What you are asked to do:
Write out the entire listing below exactly as it appears, minus any pictures.
*** Block opens ***
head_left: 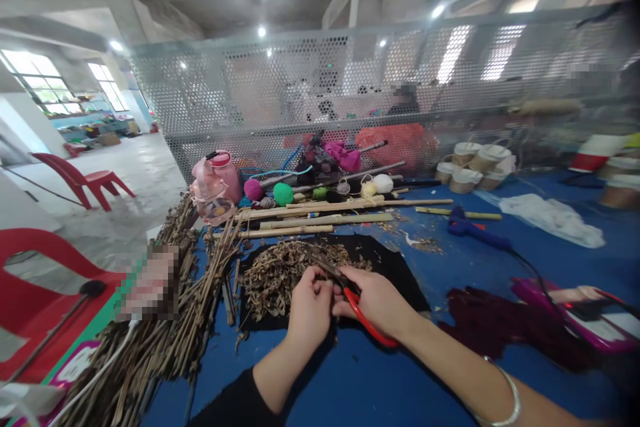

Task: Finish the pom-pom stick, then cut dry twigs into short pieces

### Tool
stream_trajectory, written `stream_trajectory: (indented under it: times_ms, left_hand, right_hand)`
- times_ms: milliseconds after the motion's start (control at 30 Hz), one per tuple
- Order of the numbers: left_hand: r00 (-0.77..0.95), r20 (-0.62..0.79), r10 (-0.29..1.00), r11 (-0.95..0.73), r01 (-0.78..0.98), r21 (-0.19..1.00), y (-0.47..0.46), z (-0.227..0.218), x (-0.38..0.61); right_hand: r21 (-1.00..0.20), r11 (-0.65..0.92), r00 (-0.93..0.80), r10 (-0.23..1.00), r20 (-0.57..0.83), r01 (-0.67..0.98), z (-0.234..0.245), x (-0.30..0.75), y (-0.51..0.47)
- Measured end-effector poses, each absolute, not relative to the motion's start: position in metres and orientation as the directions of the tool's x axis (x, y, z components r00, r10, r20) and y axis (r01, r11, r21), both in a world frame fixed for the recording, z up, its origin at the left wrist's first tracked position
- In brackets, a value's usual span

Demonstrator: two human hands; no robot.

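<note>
My right hand (376,299) grips red-handled scissors (361,315), blades pointing up-left over a heap of dried brown plant bits (280,270) on a black cloth (395,273). My left hand (310,305) is closed in a pinch just left of the blades, holding a small dried piece I cannot make out. Both hands meet at the near edge of the cloth on the blue table (380,387). A silver bangle (510,400) sits on my right wrist.
A bundle of dry stalks (165,320) lies at left. Bamboo sticks (325,219), yarn balls (283,194) and a pink jug (220,183) stand behind. A blue glue gun (470,227), dark red cloth (495,327), white cloth (550,217), baskets (475,163) sit right. Perforated metal screen (350,93) behind; red chairs (85,180) left.
</note>
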State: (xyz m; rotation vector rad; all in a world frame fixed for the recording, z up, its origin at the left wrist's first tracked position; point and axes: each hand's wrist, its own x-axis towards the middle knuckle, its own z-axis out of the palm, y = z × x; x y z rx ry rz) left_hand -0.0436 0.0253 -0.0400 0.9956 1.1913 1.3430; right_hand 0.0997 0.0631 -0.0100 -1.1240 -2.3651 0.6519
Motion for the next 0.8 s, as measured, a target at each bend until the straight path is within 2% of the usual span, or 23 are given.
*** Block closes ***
Expected output:
head_left: 

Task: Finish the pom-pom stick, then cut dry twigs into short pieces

### Tool
stream_trajectory, written `stream_trajectory: (indented under it: times_ms, left_hand, right_hand)`
- times_ms: milliseconds after the motion's start (control at 30 Hz), one per tuple
- Order of the numbers: left_hand: r00 (-0.77..0.95), r20 (-0.62..0.79), r10 (-0.29..1.00), r11 (-0.95..0.73), r01 (-0.78..0.98), r21 (-0.19..1.00), y (-0.47..0.46), z (-0.227..0.218), x (-0.38..0.61); right_hand: r21 (-1.00..0.20), r11 (-0.65..0.92), r00 (-0.93..0.80), r10 (-0.23..1.00), r20 (-0.57..0.83), r01 (-0.67..0.98), z (-0.234..0.245), x (-0.30..0.75), y (-0.51..0.47)
- Measured end-effector poses, each absolute, not relative to the motion's start: position in metres and orientation as the directions of the tool's x axis (x, y, z components r00, r10, r20) and y axis (r01, r11, r21), both in a world frame fixed for the recording, z up, its origin at the left wrist's first tracked position
- In brackets, a value's usual span

Demonstrator: two human hands; no robot.

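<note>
My right hand (376,299) grips red-handled scissors (361,315), blades pointing up-left over a heap of dried brown plant bits (280,270) on a black cloth (395,273). My left hand (310,305) is closed in a pinch just left of the blades, holding a small dried piece I cannot make out. Both hands meet at the near edge of the cloth on the blue table (380,387). A silver bangle (510,400) sits on my right wrist.
A bundle of dry stalks (165,320) lies at left. Bamboo sticks (325,219), yarn balls (283,194) and a pink jug (220,183) stand behind. A blue glue gun (470,227), dark red cloth (495,327), white cloth (550,217), baskets (475,163) sit right. Perforated metal screen (350,93) behind; red chairs (85,180) left.
</note>
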State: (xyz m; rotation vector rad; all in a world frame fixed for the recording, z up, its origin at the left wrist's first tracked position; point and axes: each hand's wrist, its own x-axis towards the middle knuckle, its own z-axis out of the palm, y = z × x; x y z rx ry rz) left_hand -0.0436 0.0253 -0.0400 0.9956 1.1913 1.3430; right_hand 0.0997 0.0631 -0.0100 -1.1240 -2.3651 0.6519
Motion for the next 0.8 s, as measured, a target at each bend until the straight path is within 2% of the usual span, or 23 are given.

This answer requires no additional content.